2.6 Authentication Methods

2.6 Authentication Methods

RADIUS supports a variety of different protocol mechanisms to transmit sensitive user -specific data to and from the authentication server. The two most common are the Password Authentication Protocol (PAP) and the CHAP. RADIUS also allows for more attributes and methods developed by vendors , including support for features peculiar to Windows NT, Windows 2000, and other popular network operating systems and directory services. The following section explores the two most common methods in greater detail.

2.6.1 PAP

The User-Password attribute in a requesting packet signals to the RADIUS server that the PAP protocol will be used for that transaction. It's important to note that the only mandatory field in this case is the User-Password field. The User- Name field does not have to be included in the requesting packet, and it's entirely possible that a RADIUS server along a proxy chain will change the value in the User-Name field.

The algorithm used to hide the original user's password is composed of many elements. First, the client detects the identifier and the shared secret for the original request and submits it to an MD5 hashing sequence. The client's original password is put through the XOR process and the result coming from these two sequences is then put in the User-Password field. The receiving RADIUS server then reverses these procedures to determine whether to authorize the connection. The very nature of the password-hiding mechanism prevents a user from determining if, when the authentication fails, the failure was caused by an incorrect password or an invalid secret. Most commercial RADIUS servers, though, include logic that looks at the series of packets previously transmitted from the same client. If a number passes through the connection correctly, most likely the few packets that failed did so because of an incorrect password.

2.6.2 CHAP

CHAP is based on the premise that the password should never be sent in any packet across a network. CHAP dynamically encrypts the requesting user's ID and password. The user's machine then goes through its logon procedure, having obtained a key from the RADIUS client equipment of at least 16 octets in length. The client then hashes that key and sends back a CHAP ID, a CHAP response, and the username to the RADIUS client. The RADIUS client, having received all of the above, places the CHAP ID field into the appropriate places in the CHAP-Password attribute and then sends a response. The challenge value originally obtained is placed in either the CHAP-Challenge attribute or in the authenticator field in the headerthis is so the server can easily access the value in order to authenticate the user.
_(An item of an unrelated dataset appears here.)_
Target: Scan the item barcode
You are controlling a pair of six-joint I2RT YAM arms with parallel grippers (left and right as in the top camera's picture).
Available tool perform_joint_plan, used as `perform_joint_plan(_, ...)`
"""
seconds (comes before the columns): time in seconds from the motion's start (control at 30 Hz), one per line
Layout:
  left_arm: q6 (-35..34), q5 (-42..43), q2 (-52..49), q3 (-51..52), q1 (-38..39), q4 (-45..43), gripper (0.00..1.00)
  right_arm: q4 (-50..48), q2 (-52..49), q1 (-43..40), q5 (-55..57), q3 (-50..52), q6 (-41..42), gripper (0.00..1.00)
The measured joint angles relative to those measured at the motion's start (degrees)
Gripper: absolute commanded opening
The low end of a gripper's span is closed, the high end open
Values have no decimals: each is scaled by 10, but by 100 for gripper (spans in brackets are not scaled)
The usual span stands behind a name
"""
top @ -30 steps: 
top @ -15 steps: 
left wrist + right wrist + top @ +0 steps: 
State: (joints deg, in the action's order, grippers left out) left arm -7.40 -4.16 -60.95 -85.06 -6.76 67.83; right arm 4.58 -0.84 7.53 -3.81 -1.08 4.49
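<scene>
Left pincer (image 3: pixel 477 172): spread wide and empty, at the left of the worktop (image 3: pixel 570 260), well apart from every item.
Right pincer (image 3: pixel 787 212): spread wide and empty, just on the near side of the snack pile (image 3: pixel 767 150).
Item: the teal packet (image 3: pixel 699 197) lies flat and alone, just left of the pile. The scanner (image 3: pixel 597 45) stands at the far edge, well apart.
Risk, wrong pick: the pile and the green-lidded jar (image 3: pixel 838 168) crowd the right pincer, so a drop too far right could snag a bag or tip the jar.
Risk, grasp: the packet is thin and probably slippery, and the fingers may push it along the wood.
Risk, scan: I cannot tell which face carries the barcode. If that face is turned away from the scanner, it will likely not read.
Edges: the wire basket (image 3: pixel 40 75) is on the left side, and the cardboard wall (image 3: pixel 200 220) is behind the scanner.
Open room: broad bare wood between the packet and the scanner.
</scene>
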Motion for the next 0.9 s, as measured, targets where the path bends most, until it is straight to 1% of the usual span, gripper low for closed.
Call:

To authenticate the user, the RADIUS server uses the CHAP-Challenge value, the CHAP ID, and the password on record for that particular user and submits it to another MD5 hashing algorithm. The result of this algorithm should be identical to the value found in the CHAP-Password attribute. If it's not, the server must deny the request; otherwise , the request is granted.

The fact that the password in a CHAP transaction is never passed across the network is just one reason why CHAP is an appealing authentication protocol. How does this work? The user data against which the hashing routine is run returns a one-way value that does not contain the password. So the server must have the current user's password stored in clear text in its own records in order to create a hash with which to compare. CHAP IDs are also non-persistent, which reduces the possibility of a third party sniffing or otherwise intruding on the transaction. Additionally, the CHAP protocol supports challenging the client anytime during the user's session, which increases the likelihood that invalid users are kept out of the system.

2.6.3 Selecting PAP, CHAP, or Other Protocols

There is a school of thought on either side of using CHAP or PAP in a network that requires authorization. Some systems administrators think that because CHAP's security cannot be enforced when authorization requests must travel outside their realm of control, PAP is a more appropriate method. This is because with PAP, the strength of the shared secret used in the transmissions between the machines is under the direct control of the original administrator. As well, any particular administrator cannot be guaranteed that one authentication protocol will be used throughout any environment in which requests are passed through a proxy chain. In this case, the final authorizing sequence decides the authentication protocol.

RADIUS isn't limited at all to PAP or CHAP authentication. The limits on authenticator protocols are inherent to the operating system. For instance, RADIUS can support a domain attribute when logging into a Windows NT or Windows 2000 system. The key factor in supporting RADIUS authentication is that the password be available somehow to the host system. The most common way to do this is to use a Unix password file, but that particular file only works with PAP authentication. Passwords can also be retrieved from a directory service (such as Microsoft's Active Directory, Novell's eDirectory, or a generic LDAP directory store), from an encrypted file, or by some other means. All of this is to say that support for various authenticator protocols depends entirely on the configuration of a particular RADIUS environment.